Know Your Flood Risk
The most recent flood study, effective December 2017, shows a majority of the City would be inundated by a 100-year flood.  Previous studies did not include nearly as much of the City.  If your home was constructed prior to  July 1977 and your property is not within the July 1977 flood map, you may qualify for a lower flood insurance rate.  If you would like to see if your property is now in the flood plain, and was not on the July 1977 map, the current and previous map are available for inspection in the Construction Office at City Hall or your local or county library.  The flood insurance map and other helpful publications on flood insurance printed by FEMA are available at the Library Company of Burlington, 23 W. Union St., or visit www.Floodsmart.gov and the other informative links below.  
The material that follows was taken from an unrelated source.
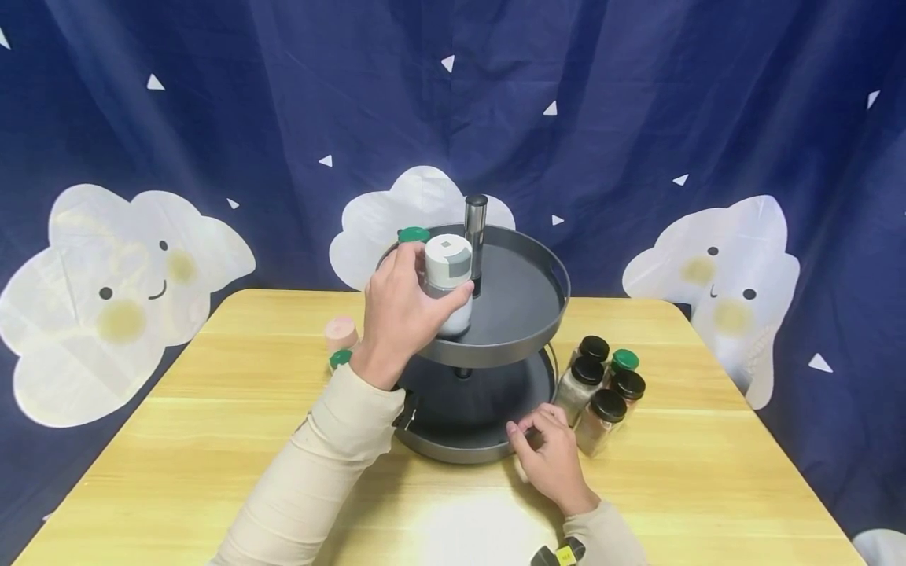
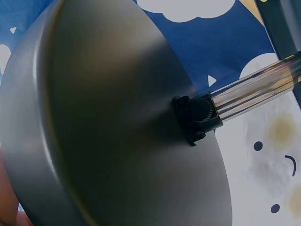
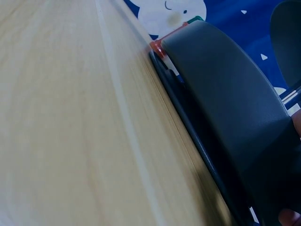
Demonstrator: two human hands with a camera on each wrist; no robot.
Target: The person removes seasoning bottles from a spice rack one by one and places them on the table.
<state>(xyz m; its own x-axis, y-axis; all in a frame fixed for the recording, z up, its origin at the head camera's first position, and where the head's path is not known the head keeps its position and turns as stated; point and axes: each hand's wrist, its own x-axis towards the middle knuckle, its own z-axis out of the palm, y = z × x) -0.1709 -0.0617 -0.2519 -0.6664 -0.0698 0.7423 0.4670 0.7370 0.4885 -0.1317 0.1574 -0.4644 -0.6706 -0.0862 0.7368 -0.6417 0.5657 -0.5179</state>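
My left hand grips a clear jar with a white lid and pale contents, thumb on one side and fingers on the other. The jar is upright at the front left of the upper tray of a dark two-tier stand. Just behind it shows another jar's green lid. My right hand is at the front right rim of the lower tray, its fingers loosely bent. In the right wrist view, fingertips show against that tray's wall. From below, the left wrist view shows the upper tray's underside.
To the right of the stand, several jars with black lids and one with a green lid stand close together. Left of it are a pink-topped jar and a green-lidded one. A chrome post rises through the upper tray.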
December 2017 Flood Insurance Rate Map Revisions that May Affect You 
FEMA Flood Insurance Rate Maps (FIRMs) Have Been Revised as of December 2017.  To view and/or print the FEMA Flood Insurance Rate Maps that have been revised as of December 2017 and showing potential changes to flood insurance rates for some properties in the City of Burlington, please visit FEMA's Map Service Center at https://msc.fema/gov/portal, where you can enter your address to see if your property has been affected by changes to the map.  You can also contact FEMA Map Information Exchange, toll free, at 1-877-336-2627.

Map Changes and Flood Insurance.  What Property Owners Need to Know about Flood Maps.
FEMA works with community leaders across the country to identify their flood hazards and learn how to reduce the impact of these and other hazards.  Click on the following link to learn more about flood maps, insurance requirements, and mitigating flood risk:  Map Changes and Flood Insurance Flyer.

Register and Be Alert for Official Flood Warnings

The safety of you and your family is of utmost importance.   The City now has Automated Community Emergency phone-calling systems and you can pre-register at-risk loved ones with Register Ready (www.registerready.nj.gov).  Police and Fire personnel also will traverse the area and use Public Address Systems and personal contact to ensure that all persons have left an area.

Protect Your Loved Ones by Being Prepared and Following Your Plan
To be well informed about an approaching storm, also keep a battery-powered radio turned to a local station and follow emergency instructions.  If evacuation is ordered, do so immediately!  Be sure to have a full tank of gasoline, and stock your car with canned goods and non-perishable items, a can opener, a container of water, a first aid kit, and any special medications needed by your family.  If time permits, protect your property by turning off your home’s main power switch and main gas valve.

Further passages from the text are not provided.